When a lesson is finished, it can be tested for correct functionality by calling test_lesson(). Any errors to the swirl synthax will be pointed out in the console, such that they can be corrected. The lesson can also be demoed by calling demo_lesson, which allows to play the lesson from the user's point-of-view. Passing indices to the arguments from and to enable the demoing of parts of the lesson only. This is quite a convenient functionality to de-bug the code in the .yaml and initLesson.R scripts. A typical de-bugging workflow may consist of iteratively calling test_lesson(), making changes to the script(s), and running demo_lesson() to check if the changes had the desired effect.

When a lesson works properly, it should be added to the so-called MANIFEST file. This is actually just a simple text file, which determines in which order the lessons should appear in its parent course. This file will be automatically accessed by swirl when the course is executed in the user context. A lesson can be added by calling add_to_manifest (without any input arguments), at least when a lesson file is currently opened. If it is not, e.g. because all lessons are written and you are about to compile the course, it is a good idea to first call set_lesson(), which will open a file-browser window to let you choose (and open) the .yaml file of the respective lesson to be added to the MANIFEST. Adding lessons to the MANIFEST in sequence could therefore consist of repeatedly calling set_lesson() and add_to_manifest(). In practice, it is also possible to edit the MANIFEST file manually, though, by simply opening it with a text editor. If your lectures have complex names, you may risk writing mistakes, though. You can also add a file named LICENSE.txt, in which you can write down information about the rights to the content you created. Like the MANIFEST file, it should be located in the course folder, i.e. the same folder that also contains the lesson subdirectories.

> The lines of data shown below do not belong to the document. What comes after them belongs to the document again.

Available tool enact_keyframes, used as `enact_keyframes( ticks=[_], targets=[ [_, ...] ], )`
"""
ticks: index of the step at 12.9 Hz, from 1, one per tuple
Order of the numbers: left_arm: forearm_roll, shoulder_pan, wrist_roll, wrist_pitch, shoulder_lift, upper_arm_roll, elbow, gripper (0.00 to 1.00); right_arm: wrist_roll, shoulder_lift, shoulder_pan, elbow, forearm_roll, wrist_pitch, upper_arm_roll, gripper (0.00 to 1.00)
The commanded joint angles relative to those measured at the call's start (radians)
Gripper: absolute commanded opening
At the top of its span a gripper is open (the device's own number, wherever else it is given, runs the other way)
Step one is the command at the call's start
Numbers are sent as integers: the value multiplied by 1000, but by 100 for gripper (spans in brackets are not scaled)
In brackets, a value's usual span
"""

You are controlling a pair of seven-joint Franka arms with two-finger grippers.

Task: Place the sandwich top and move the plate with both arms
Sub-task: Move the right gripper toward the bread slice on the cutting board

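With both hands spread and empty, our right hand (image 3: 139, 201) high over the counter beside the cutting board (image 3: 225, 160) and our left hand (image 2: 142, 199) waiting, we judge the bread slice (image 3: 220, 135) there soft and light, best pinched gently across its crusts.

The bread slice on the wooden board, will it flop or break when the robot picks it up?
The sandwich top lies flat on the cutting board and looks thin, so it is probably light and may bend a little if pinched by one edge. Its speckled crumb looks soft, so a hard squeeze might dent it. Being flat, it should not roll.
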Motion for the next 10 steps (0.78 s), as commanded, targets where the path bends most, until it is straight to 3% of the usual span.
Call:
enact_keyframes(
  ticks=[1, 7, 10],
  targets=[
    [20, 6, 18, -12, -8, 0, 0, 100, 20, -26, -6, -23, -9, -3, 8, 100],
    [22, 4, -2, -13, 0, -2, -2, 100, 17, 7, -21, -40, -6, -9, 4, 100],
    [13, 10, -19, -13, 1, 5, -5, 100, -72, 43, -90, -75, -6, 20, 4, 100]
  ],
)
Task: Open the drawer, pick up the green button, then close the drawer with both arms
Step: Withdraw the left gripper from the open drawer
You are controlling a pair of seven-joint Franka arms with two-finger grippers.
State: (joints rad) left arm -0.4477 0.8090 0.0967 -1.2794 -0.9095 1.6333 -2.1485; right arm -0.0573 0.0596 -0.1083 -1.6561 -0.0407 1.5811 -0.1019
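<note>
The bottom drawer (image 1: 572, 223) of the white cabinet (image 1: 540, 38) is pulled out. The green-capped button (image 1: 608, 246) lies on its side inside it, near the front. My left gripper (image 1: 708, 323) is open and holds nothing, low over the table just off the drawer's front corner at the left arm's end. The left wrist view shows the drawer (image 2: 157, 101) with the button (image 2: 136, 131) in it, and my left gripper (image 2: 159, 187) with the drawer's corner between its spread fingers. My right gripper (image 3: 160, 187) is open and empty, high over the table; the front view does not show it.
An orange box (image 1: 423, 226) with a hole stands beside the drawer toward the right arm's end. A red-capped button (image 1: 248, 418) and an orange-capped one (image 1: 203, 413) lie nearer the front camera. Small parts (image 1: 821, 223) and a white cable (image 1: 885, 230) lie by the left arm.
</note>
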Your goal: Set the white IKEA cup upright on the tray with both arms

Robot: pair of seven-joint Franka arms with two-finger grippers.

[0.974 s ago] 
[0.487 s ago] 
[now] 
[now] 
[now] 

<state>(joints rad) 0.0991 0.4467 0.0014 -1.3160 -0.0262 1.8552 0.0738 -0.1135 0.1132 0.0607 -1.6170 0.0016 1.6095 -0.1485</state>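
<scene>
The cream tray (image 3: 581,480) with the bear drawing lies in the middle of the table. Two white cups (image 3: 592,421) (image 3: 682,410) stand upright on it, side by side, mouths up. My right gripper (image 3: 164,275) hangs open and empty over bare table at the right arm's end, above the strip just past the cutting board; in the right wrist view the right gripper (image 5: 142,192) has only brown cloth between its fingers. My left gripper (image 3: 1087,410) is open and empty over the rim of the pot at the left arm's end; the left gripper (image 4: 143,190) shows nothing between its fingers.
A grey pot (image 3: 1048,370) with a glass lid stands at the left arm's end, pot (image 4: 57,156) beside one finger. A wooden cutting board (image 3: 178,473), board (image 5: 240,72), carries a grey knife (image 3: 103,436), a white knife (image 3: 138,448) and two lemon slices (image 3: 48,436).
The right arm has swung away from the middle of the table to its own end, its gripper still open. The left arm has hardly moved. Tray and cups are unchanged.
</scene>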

Finally, when all lessons have successfully been checked for functionality, and have been added to the MANIFEST, you can compile the course into a compressed file, i.e. a .swc file. This is achieved by setting any lesson in the course you want to compile (using set_lesson()), and then using the pack_course() command. This will create a compressed form of your course directory and all its contents, which has the same name as the name of your course directory, and is located in the parent directory of the course directory. This file can easily be shared e.g. via e-mail, and is ready to be installed by any user using the standard swirl commands. Note that after installation, all the files that make up the course, i.e. the full lesson subdirectories, are located in the swirl directory of the R library directory on your computer (i.e. the place where all other packages are installed), more specifically in C:/Users/user/Documents/R/win-library/3.5/swirl/Courses (Windows) or home/user/R/x86_64-pc-linux-gnu-library/3.5/swirl/Courses (Linux) ("3.5" determines the R version, and may therefore vary). These files can be copied and / or edited, enabling collaboration between lesson designers.

This information should be able to help you write your own swirl e-learning courses. There is, of course, also official documentation of the swirlify package, at http://swirlstats.com/swirlify/index.html, though as a newbie to the package, that site still left me with many questions. It is my hope that the previous text can help others who have trouble operating the swirlify package.